> **Task requirements**:
Reproduce every line in the material below that holds "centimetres".

- - - - -

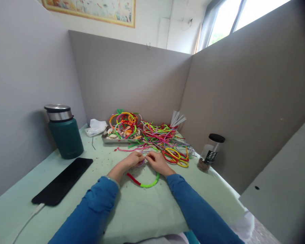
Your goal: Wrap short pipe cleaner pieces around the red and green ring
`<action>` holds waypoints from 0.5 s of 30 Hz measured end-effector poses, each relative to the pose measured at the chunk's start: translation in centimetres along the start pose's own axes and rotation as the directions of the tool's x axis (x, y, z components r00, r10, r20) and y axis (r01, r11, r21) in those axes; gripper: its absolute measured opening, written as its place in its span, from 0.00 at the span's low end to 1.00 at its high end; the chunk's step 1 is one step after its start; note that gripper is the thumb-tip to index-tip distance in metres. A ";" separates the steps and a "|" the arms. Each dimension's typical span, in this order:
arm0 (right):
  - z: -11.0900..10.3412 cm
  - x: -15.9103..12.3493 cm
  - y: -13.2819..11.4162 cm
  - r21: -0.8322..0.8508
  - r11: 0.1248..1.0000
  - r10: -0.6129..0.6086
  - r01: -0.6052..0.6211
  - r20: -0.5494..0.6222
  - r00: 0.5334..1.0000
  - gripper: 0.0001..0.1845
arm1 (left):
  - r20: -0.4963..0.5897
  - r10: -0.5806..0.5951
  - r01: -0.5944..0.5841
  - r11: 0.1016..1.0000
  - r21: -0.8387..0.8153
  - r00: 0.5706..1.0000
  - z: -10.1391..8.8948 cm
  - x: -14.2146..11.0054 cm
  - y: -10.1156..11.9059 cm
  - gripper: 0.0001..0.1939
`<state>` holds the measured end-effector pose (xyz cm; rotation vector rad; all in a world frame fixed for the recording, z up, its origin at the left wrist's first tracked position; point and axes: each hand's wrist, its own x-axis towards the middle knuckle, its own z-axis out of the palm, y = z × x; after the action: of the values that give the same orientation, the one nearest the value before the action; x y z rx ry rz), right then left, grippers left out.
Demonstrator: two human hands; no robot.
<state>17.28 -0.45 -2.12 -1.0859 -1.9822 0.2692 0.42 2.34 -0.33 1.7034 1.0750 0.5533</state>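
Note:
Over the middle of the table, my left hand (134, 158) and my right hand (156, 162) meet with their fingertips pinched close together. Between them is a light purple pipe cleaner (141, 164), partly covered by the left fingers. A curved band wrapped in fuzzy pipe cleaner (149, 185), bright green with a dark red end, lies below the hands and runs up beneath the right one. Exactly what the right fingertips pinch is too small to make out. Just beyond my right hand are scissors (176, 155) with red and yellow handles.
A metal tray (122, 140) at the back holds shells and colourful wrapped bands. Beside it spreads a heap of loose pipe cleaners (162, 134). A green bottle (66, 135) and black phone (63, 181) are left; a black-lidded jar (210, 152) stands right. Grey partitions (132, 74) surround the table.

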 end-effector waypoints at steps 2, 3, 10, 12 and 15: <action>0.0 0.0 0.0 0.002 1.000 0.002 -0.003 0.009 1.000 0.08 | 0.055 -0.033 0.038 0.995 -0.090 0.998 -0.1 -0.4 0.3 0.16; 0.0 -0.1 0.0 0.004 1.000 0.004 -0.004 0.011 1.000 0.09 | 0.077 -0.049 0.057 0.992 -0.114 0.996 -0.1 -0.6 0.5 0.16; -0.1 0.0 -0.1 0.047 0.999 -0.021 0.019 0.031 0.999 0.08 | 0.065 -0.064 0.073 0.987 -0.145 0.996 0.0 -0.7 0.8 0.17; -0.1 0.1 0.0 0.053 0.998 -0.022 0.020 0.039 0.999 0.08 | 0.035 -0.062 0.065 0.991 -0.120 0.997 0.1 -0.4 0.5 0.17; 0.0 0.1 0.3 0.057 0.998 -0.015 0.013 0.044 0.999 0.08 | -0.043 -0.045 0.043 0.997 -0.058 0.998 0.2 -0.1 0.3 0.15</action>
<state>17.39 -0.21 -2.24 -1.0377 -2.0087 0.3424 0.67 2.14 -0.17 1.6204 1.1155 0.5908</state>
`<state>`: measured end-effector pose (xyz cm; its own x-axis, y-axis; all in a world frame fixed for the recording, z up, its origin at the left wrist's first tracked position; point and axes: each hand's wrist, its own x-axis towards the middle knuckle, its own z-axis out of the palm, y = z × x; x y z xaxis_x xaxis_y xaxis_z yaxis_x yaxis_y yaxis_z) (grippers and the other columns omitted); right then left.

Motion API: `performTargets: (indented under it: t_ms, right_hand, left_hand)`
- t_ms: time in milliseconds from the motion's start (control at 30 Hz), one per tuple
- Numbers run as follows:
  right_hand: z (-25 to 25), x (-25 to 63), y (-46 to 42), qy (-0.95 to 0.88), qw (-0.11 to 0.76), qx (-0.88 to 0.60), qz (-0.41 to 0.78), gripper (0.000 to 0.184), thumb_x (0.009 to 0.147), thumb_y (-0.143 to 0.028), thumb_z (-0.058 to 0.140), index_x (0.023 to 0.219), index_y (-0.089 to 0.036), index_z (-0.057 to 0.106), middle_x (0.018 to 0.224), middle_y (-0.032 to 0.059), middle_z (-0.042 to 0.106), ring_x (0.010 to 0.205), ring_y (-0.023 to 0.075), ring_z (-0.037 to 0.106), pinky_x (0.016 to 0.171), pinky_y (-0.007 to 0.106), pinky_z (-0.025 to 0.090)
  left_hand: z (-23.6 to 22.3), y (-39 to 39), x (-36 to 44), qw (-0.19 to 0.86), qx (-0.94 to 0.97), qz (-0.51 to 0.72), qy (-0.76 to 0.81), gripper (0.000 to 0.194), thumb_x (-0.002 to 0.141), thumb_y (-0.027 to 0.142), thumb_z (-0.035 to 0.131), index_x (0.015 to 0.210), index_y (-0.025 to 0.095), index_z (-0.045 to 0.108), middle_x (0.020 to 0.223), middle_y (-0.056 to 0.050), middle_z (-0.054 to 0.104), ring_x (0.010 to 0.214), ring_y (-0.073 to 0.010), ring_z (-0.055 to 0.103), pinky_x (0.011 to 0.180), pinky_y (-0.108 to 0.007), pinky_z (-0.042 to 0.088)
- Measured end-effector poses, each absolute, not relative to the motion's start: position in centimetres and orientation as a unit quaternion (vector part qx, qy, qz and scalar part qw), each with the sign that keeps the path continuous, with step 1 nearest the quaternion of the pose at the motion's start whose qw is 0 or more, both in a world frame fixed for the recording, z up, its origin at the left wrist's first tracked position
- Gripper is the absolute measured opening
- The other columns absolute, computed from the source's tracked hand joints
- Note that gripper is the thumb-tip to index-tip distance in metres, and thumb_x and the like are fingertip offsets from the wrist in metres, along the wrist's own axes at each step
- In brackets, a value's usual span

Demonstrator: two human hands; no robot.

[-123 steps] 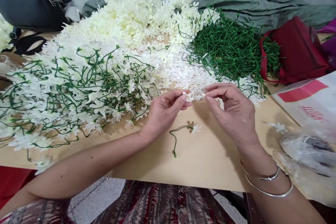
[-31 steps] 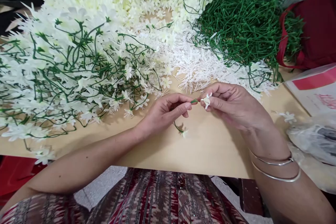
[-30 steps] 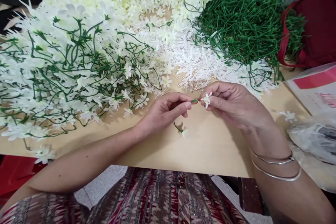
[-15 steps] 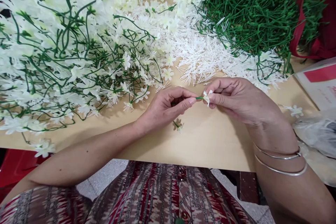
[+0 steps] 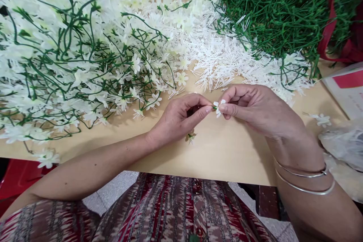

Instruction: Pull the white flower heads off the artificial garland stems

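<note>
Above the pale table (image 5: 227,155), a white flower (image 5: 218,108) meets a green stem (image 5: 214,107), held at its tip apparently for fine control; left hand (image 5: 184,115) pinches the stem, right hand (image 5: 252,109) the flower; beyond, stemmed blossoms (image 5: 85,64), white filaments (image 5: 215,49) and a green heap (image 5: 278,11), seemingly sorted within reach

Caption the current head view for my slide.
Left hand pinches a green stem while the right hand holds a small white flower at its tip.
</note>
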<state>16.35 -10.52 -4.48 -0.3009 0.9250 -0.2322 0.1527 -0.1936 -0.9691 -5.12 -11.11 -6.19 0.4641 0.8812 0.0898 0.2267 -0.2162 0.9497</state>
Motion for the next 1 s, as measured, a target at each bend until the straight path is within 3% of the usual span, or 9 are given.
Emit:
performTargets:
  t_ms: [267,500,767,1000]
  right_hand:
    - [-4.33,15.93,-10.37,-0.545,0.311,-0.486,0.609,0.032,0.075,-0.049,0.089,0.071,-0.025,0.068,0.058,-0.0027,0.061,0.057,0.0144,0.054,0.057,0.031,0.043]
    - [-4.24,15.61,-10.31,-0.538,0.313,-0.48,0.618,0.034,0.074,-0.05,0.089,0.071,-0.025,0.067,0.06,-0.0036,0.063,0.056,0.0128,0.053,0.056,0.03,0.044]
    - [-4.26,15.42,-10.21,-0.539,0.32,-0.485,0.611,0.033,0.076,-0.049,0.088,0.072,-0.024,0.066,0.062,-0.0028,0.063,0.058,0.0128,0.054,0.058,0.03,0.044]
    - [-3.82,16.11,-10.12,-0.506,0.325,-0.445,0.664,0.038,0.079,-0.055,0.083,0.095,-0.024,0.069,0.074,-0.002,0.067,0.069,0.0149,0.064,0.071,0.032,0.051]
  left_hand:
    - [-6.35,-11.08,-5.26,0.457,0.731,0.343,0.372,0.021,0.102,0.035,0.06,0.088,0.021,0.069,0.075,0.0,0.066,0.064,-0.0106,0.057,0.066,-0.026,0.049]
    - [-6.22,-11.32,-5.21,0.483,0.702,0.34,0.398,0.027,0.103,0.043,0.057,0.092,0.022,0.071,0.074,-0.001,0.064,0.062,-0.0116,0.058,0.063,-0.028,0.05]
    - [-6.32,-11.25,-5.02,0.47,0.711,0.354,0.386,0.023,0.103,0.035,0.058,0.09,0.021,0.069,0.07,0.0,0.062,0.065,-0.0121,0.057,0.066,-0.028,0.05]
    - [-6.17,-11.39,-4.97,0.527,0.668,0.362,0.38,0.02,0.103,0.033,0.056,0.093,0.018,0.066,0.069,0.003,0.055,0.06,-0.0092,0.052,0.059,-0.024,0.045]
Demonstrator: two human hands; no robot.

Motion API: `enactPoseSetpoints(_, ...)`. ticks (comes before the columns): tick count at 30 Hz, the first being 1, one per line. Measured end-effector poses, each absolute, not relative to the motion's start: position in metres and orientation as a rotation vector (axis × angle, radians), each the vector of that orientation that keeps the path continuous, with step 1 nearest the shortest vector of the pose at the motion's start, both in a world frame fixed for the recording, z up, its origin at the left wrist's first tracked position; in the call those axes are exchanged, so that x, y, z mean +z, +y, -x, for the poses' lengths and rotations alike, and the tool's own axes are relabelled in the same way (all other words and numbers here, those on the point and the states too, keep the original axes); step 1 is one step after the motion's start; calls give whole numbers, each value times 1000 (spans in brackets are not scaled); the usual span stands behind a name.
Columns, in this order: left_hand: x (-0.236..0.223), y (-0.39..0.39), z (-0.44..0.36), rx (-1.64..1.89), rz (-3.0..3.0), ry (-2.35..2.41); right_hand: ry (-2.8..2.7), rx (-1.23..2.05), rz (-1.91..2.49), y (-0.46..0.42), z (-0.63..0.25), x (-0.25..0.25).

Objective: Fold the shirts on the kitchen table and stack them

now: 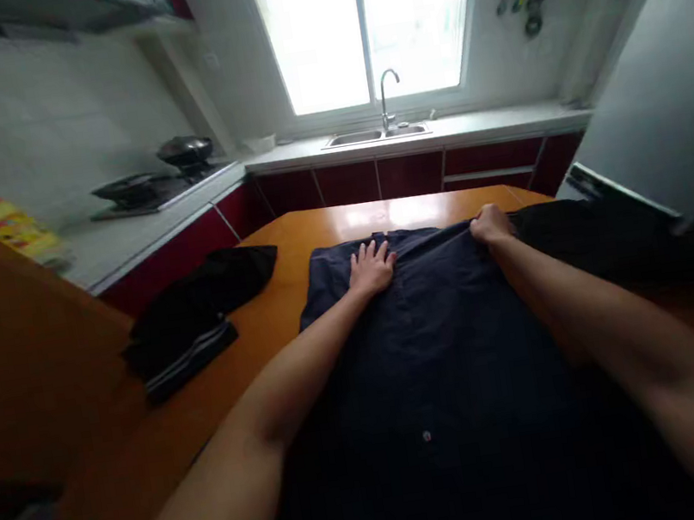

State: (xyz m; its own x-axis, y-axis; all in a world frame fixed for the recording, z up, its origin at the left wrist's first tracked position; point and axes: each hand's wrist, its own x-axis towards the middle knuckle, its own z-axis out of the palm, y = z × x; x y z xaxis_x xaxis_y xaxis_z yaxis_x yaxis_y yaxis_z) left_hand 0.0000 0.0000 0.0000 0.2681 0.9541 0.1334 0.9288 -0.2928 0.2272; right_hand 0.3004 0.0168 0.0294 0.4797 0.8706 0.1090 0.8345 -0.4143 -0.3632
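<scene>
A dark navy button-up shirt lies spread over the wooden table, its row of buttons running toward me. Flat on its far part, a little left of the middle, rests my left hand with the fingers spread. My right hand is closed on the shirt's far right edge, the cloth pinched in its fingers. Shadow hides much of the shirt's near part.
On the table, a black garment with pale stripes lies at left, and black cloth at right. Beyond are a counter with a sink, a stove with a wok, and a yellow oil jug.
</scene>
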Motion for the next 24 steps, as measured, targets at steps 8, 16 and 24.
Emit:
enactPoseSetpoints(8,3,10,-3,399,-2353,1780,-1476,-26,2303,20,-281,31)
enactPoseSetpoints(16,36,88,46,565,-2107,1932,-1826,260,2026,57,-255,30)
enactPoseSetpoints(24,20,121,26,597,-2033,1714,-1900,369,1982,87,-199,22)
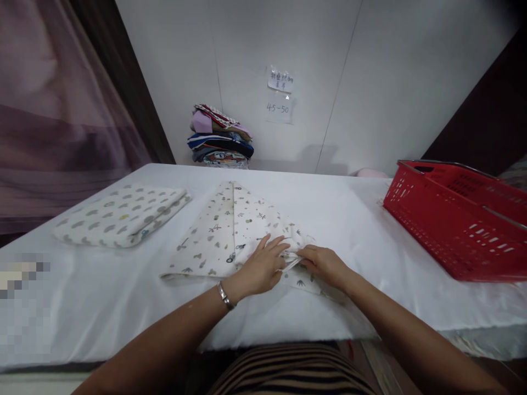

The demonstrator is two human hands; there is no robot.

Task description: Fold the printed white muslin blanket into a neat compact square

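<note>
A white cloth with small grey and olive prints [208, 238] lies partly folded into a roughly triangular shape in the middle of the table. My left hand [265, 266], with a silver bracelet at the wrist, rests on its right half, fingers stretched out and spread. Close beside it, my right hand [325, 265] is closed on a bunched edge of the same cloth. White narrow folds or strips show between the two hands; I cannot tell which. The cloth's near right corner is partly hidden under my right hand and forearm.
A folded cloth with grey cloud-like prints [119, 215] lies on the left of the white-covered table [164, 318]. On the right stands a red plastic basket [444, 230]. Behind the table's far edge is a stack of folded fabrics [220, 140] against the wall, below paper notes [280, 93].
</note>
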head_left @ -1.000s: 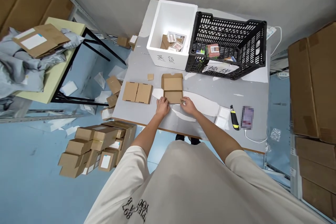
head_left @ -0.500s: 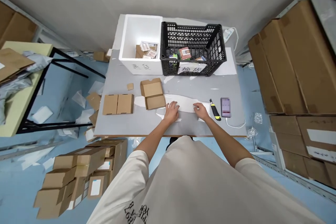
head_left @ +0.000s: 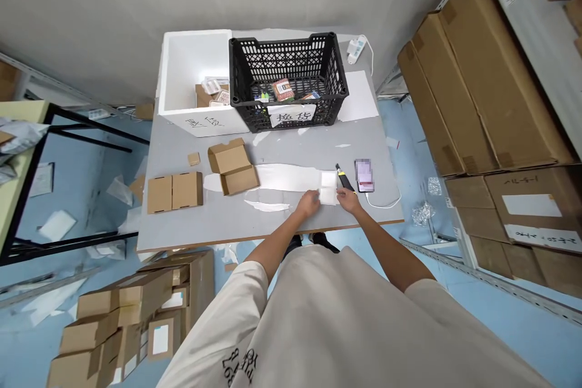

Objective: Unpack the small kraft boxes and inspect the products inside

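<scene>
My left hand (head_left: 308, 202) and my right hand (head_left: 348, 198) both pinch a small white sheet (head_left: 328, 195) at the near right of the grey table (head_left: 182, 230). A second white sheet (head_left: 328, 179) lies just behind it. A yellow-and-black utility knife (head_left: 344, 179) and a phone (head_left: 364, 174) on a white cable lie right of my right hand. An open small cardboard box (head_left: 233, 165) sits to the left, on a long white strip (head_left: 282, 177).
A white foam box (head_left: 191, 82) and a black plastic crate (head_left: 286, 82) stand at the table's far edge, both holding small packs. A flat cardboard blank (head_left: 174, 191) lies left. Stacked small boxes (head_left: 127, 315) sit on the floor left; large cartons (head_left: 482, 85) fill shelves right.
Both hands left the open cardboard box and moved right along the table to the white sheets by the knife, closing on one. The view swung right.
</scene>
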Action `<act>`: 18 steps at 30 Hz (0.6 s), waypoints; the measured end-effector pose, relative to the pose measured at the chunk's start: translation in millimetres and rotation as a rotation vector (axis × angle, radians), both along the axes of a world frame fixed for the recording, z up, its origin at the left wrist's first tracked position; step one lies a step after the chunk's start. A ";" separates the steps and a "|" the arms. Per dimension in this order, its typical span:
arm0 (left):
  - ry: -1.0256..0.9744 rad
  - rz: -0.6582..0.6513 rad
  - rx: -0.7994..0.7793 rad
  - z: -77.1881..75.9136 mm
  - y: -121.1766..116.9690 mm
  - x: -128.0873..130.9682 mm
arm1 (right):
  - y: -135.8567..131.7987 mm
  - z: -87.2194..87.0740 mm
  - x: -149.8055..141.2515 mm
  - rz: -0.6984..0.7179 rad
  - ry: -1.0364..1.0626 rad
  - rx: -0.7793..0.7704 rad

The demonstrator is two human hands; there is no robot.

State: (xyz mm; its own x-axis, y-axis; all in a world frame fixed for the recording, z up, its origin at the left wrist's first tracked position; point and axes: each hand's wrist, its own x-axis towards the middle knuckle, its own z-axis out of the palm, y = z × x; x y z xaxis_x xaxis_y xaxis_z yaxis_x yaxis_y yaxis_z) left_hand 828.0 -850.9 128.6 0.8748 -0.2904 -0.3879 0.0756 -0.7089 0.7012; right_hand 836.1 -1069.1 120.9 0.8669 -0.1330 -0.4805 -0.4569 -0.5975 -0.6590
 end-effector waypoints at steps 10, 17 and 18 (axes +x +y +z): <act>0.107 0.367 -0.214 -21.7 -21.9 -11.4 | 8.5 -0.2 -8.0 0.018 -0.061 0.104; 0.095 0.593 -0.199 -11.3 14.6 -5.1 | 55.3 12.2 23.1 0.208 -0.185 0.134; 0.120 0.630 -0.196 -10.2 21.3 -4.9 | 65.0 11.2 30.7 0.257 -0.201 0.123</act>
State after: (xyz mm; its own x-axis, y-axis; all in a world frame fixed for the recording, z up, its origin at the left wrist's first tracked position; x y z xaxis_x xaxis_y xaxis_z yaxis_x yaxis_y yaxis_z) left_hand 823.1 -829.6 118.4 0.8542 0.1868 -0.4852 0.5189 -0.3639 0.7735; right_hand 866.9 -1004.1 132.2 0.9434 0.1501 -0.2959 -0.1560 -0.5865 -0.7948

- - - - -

> **Result**:
`<action>` holds waypoints from 0.5 s of 30 Hz measured end-effector poses, each relative to the pose measured at the chunk's start: translation in centimetres along the start pose's own axes and rotation as the directions of the tool's x axis (x, y, z components r00, r10, r20) and y axis (r01, r11, r21) in those axes; gripper: its absolute measured opening, written as its place in its span, from 0.00 at the span's low end to 1.00 at its high end; the chunk's step 1 is one step after its start; note that gripper is the thumb-tip to index-tip distance in metres. A ";" separates the steps and a "|" the arms. Each dimension's typical span, in this order:
- Measured end-effector poses, each absolute, not relative to the motion's start: position in centimetres and orientation as a unit quaternion (vector part qx, qy, qz and scalar part qw), each with the sign that keeps the path continuous, with step 1 nearest the quaternion of the pose at the motion's start whose qw is 0 or more, both in a world frame fixed for the recording, z up, its origin at the left wrist's first tracked position

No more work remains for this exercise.